(Dataset excerpts)
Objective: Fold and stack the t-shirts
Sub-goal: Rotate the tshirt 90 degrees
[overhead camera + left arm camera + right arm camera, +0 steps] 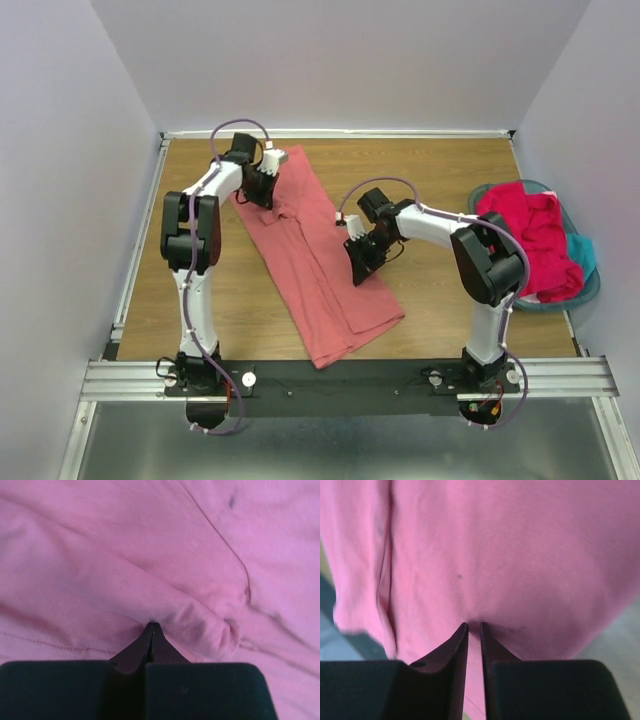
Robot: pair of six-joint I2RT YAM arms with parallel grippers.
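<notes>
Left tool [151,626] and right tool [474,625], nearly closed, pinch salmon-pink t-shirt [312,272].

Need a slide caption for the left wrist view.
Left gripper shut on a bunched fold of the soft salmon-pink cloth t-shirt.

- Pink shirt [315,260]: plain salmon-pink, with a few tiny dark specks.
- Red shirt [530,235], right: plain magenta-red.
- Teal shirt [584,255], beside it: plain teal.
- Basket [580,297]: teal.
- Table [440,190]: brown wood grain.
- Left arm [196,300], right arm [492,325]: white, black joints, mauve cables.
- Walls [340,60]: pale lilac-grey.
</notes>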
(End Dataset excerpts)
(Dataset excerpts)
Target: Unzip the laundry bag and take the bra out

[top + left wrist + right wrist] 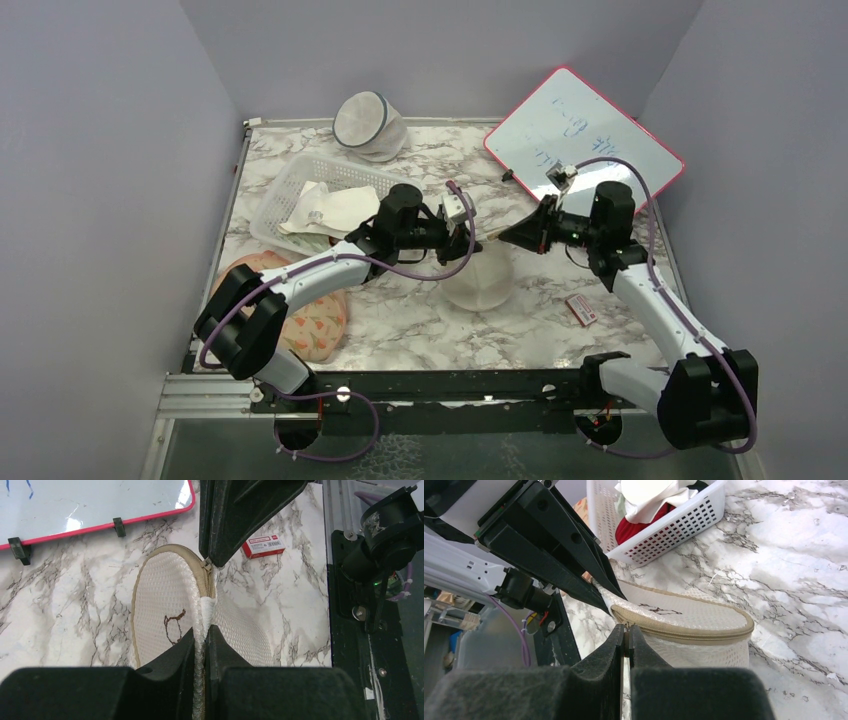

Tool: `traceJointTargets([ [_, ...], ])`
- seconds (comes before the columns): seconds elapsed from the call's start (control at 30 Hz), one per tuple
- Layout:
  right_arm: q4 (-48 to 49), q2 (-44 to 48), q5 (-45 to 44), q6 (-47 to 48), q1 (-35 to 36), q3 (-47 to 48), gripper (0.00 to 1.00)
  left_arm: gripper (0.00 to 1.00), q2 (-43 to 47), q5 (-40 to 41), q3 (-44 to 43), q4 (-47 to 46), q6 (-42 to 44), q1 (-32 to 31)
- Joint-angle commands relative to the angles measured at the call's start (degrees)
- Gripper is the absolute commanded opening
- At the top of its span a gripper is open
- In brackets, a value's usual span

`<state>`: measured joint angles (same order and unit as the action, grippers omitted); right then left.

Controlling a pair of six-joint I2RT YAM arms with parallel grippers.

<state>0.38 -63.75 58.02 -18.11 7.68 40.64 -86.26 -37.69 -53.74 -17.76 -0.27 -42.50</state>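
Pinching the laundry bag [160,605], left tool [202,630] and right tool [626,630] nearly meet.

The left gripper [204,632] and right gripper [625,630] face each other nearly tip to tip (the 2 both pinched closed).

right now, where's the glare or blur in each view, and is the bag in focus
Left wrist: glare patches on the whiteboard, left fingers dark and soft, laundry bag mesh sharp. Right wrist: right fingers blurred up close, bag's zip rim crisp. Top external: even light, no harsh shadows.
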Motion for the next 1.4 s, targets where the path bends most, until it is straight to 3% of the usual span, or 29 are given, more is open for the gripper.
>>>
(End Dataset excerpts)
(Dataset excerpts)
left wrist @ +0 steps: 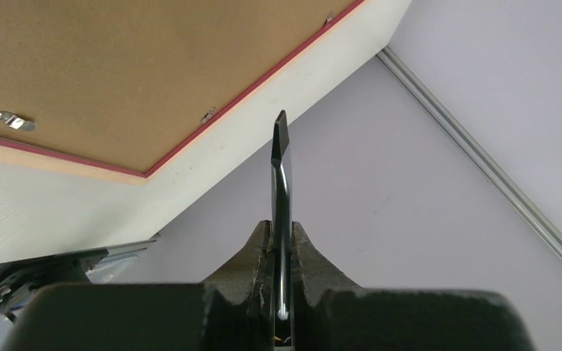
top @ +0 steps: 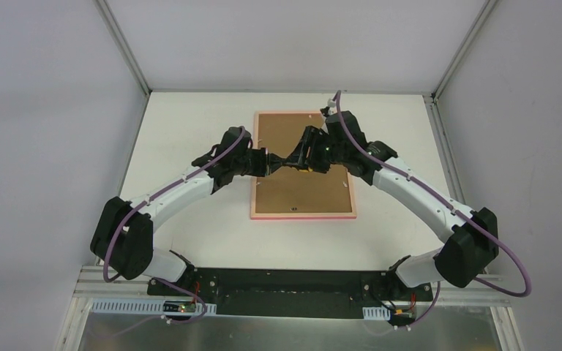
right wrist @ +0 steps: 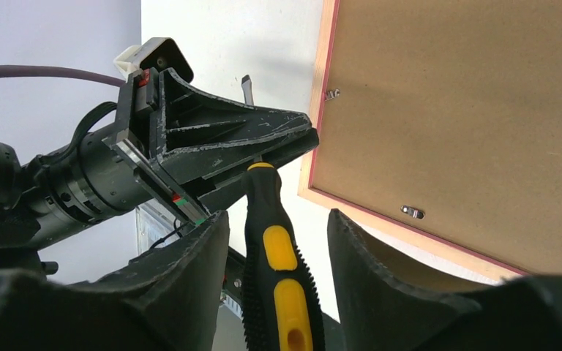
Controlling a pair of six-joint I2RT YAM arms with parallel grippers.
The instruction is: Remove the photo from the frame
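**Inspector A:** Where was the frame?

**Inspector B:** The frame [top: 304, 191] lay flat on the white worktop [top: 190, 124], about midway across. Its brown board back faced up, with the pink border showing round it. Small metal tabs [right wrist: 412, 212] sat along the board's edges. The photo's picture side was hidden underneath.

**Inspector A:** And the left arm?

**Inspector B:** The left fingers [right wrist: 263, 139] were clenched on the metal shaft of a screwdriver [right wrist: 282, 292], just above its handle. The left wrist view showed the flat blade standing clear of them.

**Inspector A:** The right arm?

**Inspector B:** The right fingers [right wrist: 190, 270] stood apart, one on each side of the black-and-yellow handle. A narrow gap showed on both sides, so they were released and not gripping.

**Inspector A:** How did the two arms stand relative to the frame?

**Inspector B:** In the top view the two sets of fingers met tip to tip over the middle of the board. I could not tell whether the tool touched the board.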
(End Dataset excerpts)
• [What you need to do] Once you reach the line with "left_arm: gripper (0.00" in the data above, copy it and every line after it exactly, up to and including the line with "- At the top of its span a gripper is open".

• [Solution to the exercise]
  left_arm: gripper (0.00 to 1.00), q2 (-43 to 47), q5 (-40 to 41), q3 (-44 to 43), q4 (-47 to 46), q6 (-42 to 44), q1 (-32 to 31)
- Joint-angle commands relative to the angles measured at the call's start (degrees)
- Gripper is the absolute commanded opening
- At the top of its span a gripper is open

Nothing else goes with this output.